September 12, 2008, 12:00 AM

Meijer lets customers order online for in-store pickup

The Midwestern grocery chain has launched a service that lets customers order items online, then pick them up at a designated area in the parking lot of one Meijer store in Grand Rapids, MI.


Midwestern grocery chain Meijer this week began allowing customers in its home town of Grand Rapids, MI, to order groceries online for pickup at one Meijer store. If the service is well received, it could ultimately be rolled out to the rest of the 181 supermarkets and general merchandise stores Meijer operates in Michigan, Ohio, Indiana, Illinois and Kentucky, the company says.

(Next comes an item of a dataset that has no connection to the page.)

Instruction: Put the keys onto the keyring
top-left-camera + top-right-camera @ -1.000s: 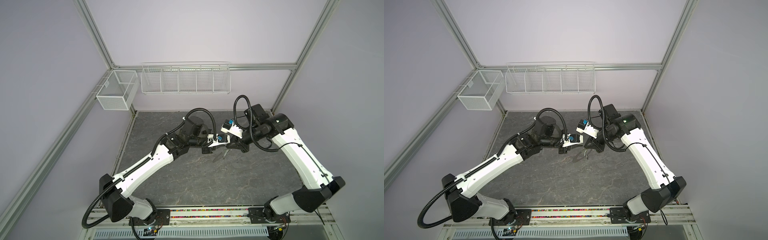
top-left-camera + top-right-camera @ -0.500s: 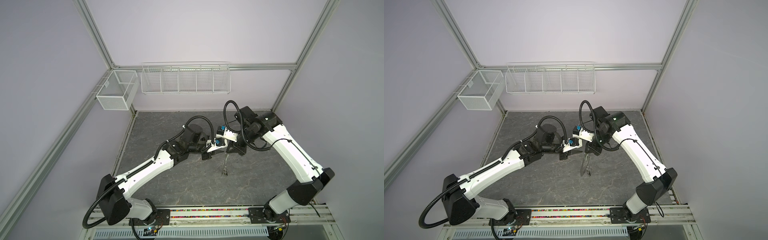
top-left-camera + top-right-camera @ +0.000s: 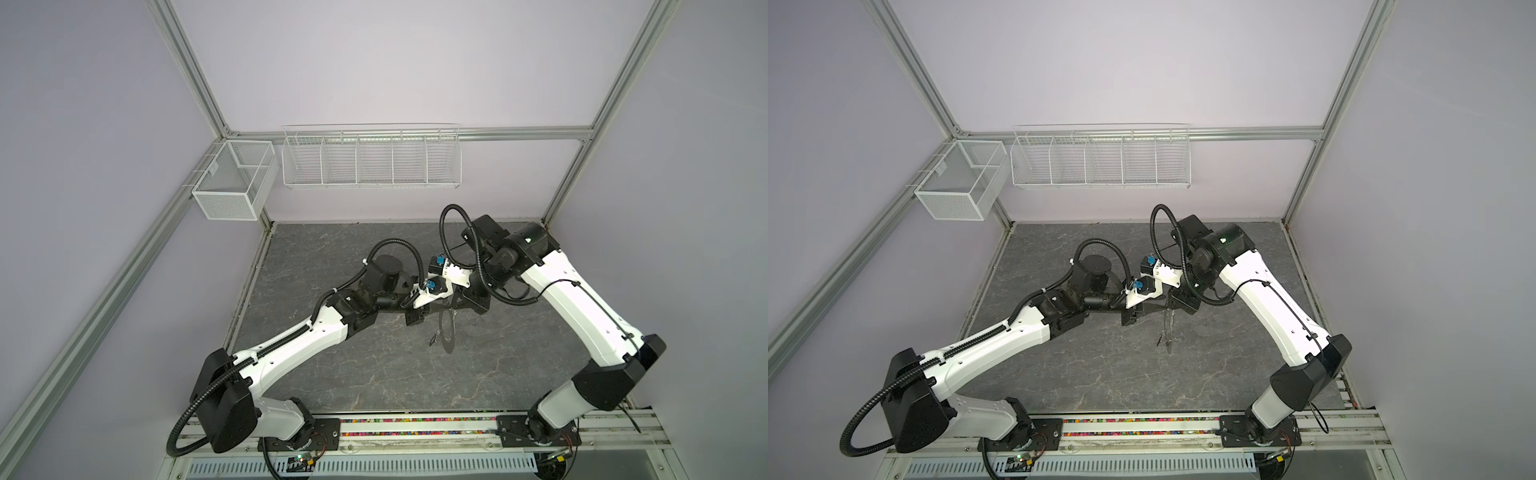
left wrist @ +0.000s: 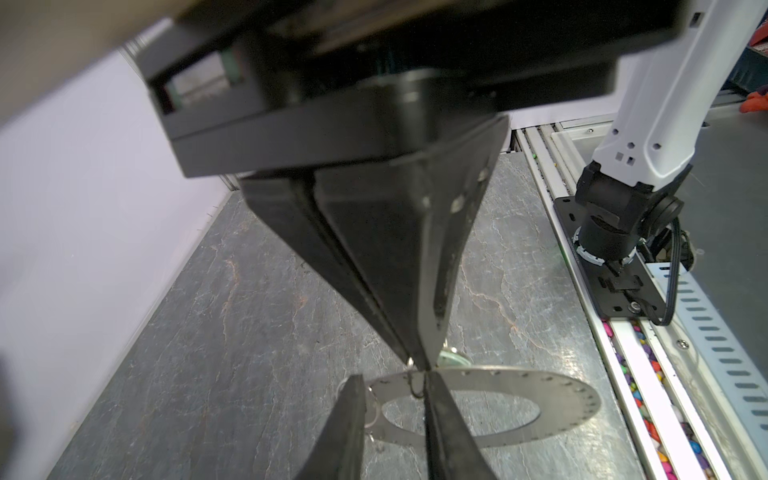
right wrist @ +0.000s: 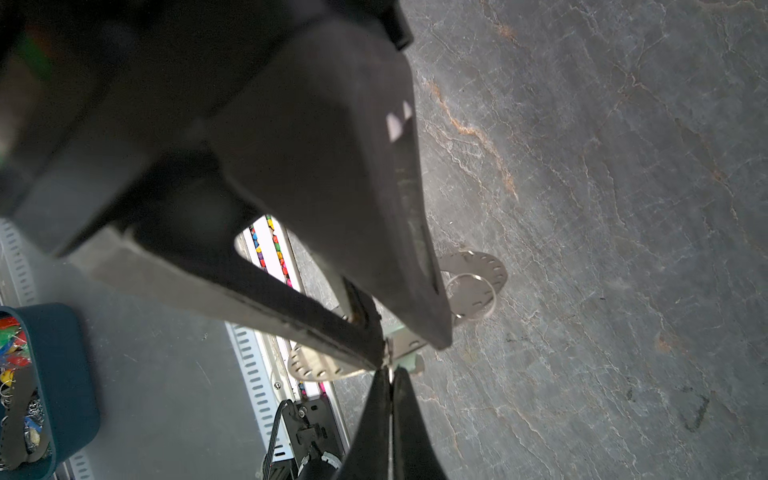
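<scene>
Now we're pinching keyring [image 4: 582, 399] rim, right gripper [image 4: 424, 365] jaws closed; thin, stiff, likely slippery; left gripper [image 4: 394, 380] jaws unclear.

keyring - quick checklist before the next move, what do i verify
1. Keyring off the table: ok, hangs on edge in both top views.
2. Right jaws shut on its rim: ok.
3. Left jaws gripping: cannot tell; they stand apart at the rim.
4. Room between the two pairs of jaws: not ok, they meet at one spot.
5. Key threaded on: cannot tell; only a pale tag shows behind the rim.
</scene>
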Motion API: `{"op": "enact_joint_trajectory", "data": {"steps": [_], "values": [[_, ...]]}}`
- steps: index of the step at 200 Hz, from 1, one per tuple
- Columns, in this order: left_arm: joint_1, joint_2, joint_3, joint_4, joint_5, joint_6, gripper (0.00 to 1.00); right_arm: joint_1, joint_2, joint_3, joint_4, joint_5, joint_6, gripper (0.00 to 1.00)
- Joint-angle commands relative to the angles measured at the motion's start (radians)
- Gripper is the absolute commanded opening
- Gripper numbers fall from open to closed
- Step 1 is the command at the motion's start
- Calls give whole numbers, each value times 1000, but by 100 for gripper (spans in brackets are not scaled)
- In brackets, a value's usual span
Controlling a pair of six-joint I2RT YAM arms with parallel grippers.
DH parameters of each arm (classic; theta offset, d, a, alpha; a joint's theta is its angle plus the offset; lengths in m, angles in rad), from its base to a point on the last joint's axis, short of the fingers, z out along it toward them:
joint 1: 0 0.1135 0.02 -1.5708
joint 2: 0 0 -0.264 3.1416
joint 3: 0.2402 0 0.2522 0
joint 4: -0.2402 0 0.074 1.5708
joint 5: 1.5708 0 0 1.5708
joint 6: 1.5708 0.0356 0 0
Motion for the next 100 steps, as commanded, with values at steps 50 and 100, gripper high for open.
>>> {"op": "enact_joint_trajectory", "data": {"steps": [50,100], "values": [[-6,-17,-7,40,60,-35,24,39,-8,15,24,-1,4,6],[-5,-21,-11,-13,44,0,22,41,-44,-16,54,16,-6,6]]}}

The new Grocery Express service lets customers select grocery and health and beauty products online for pickup at a designated spot in the parking lot of the Grand Rapids store. Customers can set a pickup time from three hours to seven days after they place the order. If they are running late, there’s a number to call to let Meijer know.

When a customer arrives, she pulls into a designated parking spot at the store, and either calls the Grocery Express phone number or pushes a call button outside the designated entry door to let a store employee-the customer’s “personal shopper” to use Meijer’s terminology-know she’s arrived.

"Grocery Express is another example of the ways in which we`re looking to accommodate our busy shoppers," says Rob Fleener, vice president of marketing and e-commerce at Meijer. "People can shop online and three hours later they can pull up to the store and receive their order hand delivered by a personal shopper. It`s a great convenience for customers."

The service costs $6.95 for a single order, or $24.95 for a monthly subscription that covers an unlimited number of orders. Pharmacy, general merchandise and cosmetics products cannot be ordered through this service.

The online ordering form includes a “Special Instructions” section that customers can use to request that items be bagged in a certain way. The Grocery System automatically gives the customer the lowest price, so that, for instance, a customer who orders on Monday for Friday pickup will get the lowest price during that period, Meijer says.

“Meijer is one of the first grocers to offer in-store pickup as an option in the latest round of the grocery vertical’s flirtation with e-commerce,” says analyst Nikki Baird of research and advisory firm Retail Systems Research. She expects more supermarket chains will follow suit, particularly those in Northern states that may already have set aside sheltered areas where shoppers can drive up to pick up their bagged groceries.

Meijer launched its e-commerce site in September 2007.